In the preprocessing phase, we applied the data augmentation techniques of noise injection, time shifting, and scaling [51,52], which tripled our dataset from 3696 to 11,088 samples. We also employed magnitude normalization using MinMax scaling to generalize the model. For feature extraction, we used statistical features, crossing features, entropy [53], and multilevel 1D DWT [54], resulting in a total of 144 features. We split the data into 70% for training the models and 30% for testing.

We then trained five ML classifiers—K-nearest neighbor (KNN), decision tree (DT), random forest (RF), gradient boosting (GB), and logistic regression (LR)—and compared them via offline testing. LR had the poorest accuracy (38%), followed by KNN (56%), DT (77%), and GB (79%). RF achieved the highest accuracy of 97%. Figure 3 shows the confusion matrices for the five models. We concluded that we should explore the RF classifier for developing the proposed real-time gesture recognition system.

Figure 3. The confusion matrices for the five models (KNN, DT, LR, GB, and RF) to recognize the 11 hover gestures are shown.
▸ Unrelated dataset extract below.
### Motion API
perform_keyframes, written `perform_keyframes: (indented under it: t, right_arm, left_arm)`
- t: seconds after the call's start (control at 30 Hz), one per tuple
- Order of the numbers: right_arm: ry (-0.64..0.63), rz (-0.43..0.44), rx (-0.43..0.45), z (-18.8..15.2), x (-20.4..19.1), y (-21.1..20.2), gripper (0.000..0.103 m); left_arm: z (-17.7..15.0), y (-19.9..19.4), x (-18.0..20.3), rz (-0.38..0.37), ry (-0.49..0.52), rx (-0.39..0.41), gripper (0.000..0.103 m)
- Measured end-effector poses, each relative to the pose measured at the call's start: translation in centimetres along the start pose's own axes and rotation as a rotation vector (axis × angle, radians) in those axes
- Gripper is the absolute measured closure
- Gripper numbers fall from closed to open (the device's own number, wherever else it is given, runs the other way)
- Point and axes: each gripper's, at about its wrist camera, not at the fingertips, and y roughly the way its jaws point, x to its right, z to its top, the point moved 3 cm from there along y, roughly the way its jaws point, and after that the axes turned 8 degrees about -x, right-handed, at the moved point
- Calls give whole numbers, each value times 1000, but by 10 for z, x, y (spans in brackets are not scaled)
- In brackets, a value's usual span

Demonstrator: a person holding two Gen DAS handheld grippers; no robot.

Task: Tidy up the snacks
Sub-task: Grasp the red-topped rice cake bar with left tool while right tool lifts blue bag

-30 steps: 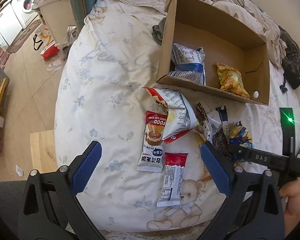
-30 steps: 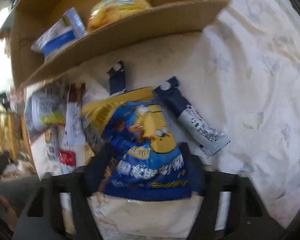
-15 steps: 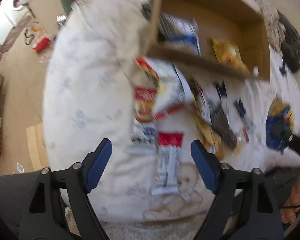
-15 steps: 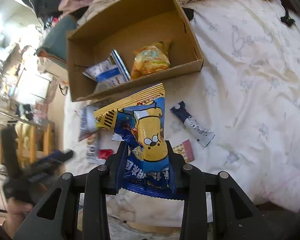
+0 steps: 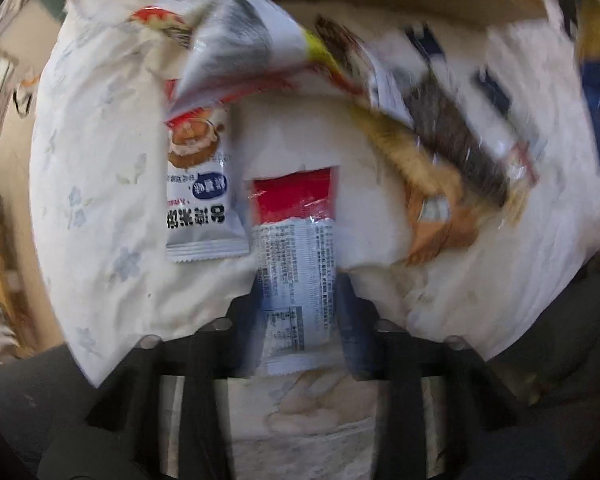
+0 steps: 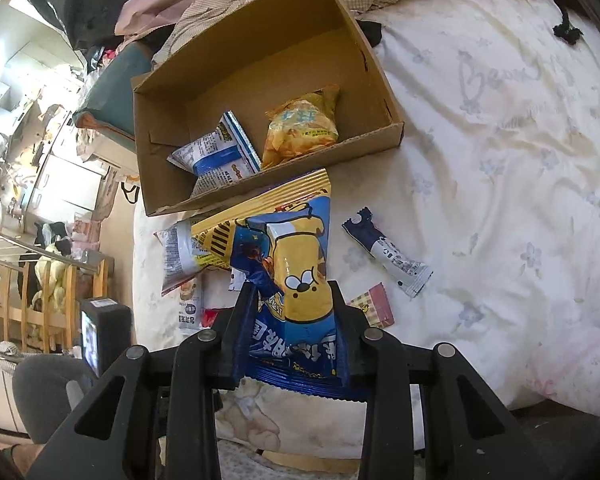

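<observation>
In the left wrist view, our left gripper (image 5: 298, 316) points down at the bed (image 5: 100, 168) with its jaws closing around the lower end of a red-and-white snack bar (image 5: 296, 256). The bar lies flat between the pads, and blur keeps us from telling whether they press it yet. We judge it light, with a slick, crinkly wrapper over something fairly firm and breakable, so a gentle pinch across the narrow width near this end should serve. A rice cake packet (image 5: 200, 200) lies just beside it on the left, partly under a big white bag (image 5: 240, 52); a dark bar (image 5: 456, 136) and an orange packet (image 5: 432, 216) lie to the right. Compared with a second ago, the gripper has dropped close to the bed and its jaws, then spread wide, have drawn in around the bar.

In the right wrist view, our right gripper (image 6: 292, 332) pinches the lower part of a blue-and-yellow snack bag (image 6: 292, 272), which hangs clear of the bed, below the cardboard box (image 6: 384, 80). We expect it to be light, puffy and slippery, its contents easily crushed, so holding near the sealed edge is safest. The box already holds a blue-and-white packet (image 6: 220, 152) and a yellow chip bag (image 6: 300, 128). A second ago the bag was low against the bed; now it is lifted, and the box interior shows fully.
</observation>
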Motion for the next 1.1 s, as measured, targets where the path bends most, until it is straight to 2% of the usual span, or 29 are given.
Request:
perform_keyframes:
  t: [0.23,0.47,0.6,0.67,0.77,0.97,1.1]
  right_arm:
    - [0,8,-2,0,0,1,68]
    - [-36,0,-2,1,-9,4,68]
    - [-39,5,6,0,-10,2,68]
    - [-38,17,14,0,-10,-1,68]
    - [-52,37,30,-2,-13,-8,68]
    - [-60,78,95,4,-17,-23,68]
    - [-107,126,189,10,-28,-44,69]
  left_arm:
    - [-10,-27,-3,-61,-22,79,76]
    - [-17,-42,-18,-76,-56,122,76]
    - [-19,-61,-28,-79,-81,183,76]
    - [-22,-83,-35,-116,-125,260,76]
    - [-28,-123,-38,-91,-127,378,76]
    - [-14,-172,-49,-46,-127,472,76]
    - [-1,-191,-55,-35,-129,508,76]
We then tested the RF model as a one-size-fits-all model for real-time deployment. For the real-time testing study, we recruited participants different from the original 48 participants as the original testing data was generated by these 48 participants. The new participants performed the 11 gestures in a random order using the same experimental setup, and the gesture signal was collected and processed as in the original experiment. However, we encountered low accuracies of 45%, 54%, and 63% with the first three participants, which was much lower than the original accuracy of 97%. We concluded that a one-size-fits-all model may not be suitable for real-time gesture recognition. A gesture dataset created by a larger number of participants may be required to record more user-specific variations in gesture signals.
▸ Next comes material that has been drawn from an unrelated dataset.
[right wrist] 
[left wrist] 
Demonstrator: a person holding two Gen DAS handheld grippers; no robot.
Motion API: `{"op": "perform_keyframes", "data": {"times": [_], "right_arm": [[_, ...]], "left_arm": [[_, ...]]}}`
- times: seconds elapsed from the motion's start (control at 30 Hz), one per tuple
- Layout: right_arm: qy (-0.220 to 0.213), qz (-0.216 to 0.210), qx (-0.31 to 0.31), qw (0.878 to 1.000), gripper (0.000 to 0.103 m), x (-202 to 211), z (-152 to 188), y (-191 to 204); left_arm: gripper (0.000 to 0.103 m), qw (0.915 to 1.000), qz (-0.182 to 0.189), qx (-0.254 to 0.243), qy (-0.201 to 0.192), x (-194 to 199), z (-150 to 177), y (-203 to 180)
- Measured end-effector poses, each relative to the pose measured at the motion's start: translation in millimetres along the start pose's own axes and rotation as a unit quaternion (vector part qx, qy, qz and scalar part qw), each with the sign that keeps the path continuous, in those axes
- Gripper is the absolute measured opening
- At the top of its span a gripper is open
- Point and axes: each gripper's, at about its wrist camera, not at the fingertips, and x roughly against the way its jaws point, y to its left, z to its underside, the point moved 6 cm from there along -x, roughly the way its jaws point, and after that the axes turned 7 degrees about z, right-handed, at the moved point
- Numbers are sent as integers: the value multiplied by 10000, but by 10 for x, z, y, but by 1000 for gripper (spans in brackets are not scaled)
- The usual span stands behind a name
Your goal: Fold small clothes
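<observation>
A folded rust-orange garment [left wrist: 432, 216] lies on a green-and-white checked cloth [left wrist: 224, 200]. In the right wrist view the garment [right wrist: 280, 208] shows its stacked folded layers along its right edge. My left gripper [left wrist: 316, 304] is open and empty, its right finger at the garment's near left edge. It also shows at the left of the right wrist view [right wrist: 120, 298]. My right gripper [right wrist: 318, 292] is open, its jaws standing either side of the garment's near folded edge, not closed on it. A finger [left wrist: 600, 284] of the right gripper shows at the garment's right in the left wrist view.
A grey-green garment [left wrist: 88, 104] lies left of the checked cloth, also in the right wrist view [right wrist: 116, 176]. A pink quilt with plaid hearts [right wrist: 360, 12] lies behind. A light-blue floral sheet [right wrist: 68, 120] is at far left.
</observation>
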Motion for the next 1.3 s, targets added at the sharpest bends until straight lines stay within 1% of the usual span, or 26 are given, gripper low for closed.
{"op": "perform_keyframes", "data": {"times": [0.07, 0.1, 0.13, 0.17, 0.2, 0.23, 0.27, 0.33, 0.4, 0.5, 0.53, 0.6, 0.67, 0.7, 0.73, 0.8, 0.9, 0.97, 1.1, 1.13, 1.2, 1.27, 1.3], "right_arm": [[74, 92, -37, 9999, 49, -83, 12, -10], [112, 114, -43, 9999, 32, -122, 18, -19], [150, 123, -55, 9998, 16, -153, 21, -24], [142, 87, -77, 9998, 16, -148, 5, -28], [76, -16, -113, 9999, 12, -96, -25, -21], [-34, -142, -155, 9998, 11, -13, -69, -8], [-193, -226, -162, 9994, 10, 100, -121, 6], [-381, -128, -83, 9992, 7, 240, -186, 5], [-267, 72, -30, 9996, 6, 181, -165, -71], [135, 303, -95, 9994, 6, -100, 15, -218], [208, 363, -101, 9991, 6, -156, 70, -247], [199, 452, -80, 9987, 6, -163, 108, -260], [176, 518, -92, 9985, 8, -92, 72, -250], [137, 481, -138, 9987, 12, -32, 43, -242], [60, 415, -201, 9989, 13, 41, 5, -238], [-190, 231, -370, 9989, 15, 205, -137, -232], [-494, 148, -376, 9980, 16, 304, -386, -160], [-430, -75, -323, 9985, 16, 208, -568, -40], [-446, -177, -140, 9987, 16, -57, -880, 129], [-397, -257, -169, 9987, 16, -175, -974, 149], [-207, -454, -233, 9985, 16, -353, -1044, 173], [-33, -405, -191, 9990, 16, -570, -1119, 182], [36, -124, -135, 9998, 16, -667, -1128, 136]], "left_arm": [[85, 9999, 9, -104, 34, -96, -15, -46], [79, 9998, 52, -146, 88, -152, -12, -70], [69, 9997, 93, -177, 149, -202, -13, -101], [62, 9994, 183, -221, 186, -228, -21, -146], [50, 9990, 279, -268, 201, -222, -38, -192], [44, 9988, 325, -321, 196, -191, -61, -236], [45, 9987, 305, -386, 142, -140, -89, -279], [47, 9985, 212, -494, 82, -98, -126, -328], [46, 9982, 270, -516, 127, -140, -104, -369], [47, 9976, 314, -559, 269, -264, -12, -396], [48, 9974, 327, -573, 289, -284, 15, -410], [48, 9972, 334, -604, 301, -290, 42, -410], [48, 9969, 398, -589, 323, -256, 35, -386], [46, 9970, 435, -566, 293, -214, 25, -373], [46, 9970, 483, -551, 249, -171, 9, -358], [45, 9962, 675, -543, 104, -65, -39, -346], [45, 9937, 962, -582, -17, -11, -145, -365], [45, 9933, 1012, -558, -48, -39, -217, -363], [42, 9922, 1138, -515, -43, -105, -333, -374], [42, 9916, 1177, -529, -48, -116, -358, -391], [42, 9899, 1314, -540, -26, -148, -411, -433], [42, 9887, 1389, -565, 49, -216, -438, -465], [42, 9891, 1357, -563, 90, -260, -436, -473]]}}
We therefore analyzed the variability in the gesture signal in the data. Gesture G10 (split hands) is the second most misclassified gesture after gesture G9 (move down quickly). Figure 4 shows the normalized signals for G10. It shows the noticeable variations in signal across different participants (see Figure 4a). We consistently observed for all gestures that the signals could vary noticeably across users and would look similar for each user (see Figure 4b). In this preliminary study, we concluded that despite gesture signal variability across the users, the one-size-fits-all model could have a high accuracy, yet the real-time test could show relatively lower accuracy. This led us to investigate user-specific RF classifiers that are trained using a smaller number of gesture samples in real time for each user for their individual use. This approach could be used for first-time setup or to recalibrate the gesture recognition system in little time.

Figure 4. Gesture signals of G10, “split hands”, showing the general trend of (a) variability across users and (b) similarity for a user.

5. Real-Time Testing User Study

We conducted a second user study to test the real-time recognition of gestures using a self-powered PV light sensor with user-specific RF models, as well as to evaluate the usability and acceptability of the proposed gesture recognition system for controlling a smart home device. The experimental setup used with the hardware prototype and the real-time GUI is shown in Figure 2.

We recruited 10 participants (6 female, 4 male), aged 26–35 (mean 31.5, SD 3.8) years, from the university campus through an email invitation. All participants were right-handed with no prior experience of hover hand gestures or touchless interaction. The second user study comprised two sessions: a real-time gesture testing session and a smart home device user experience evaluation session. The entire study took approximately one hour. First, we welcomed the participants and asked them to read the information sheet, sign the consent form, and provide their demographic information, which took about 10 min.

5.1. Real-Time Testing Session

This session took approximately 35 min. We began by showing a training video on how to perform the 11 hover hand gestures, which took around 5 min. We then asked the participants to perform the 11 gestures five times in a random order, which took around 15 min. Thus, we collected 55 gesture samples as training data from each participant. The gesture signals were collected using the PicoScope for 5 s at 3000 Hz, yielding 15,000 data points. To reduce the number of data points for real-time implementation, we smoothed the data using a rectangular sliding window size of 500 data points and resampled at 50 Hz to decrease the number of data points from 15,000 to 250. As the gesture signals lay below 5 Hz, with the Nyquist frequency of 10 Hz, the gesture signals were oversampled by a factor of 10.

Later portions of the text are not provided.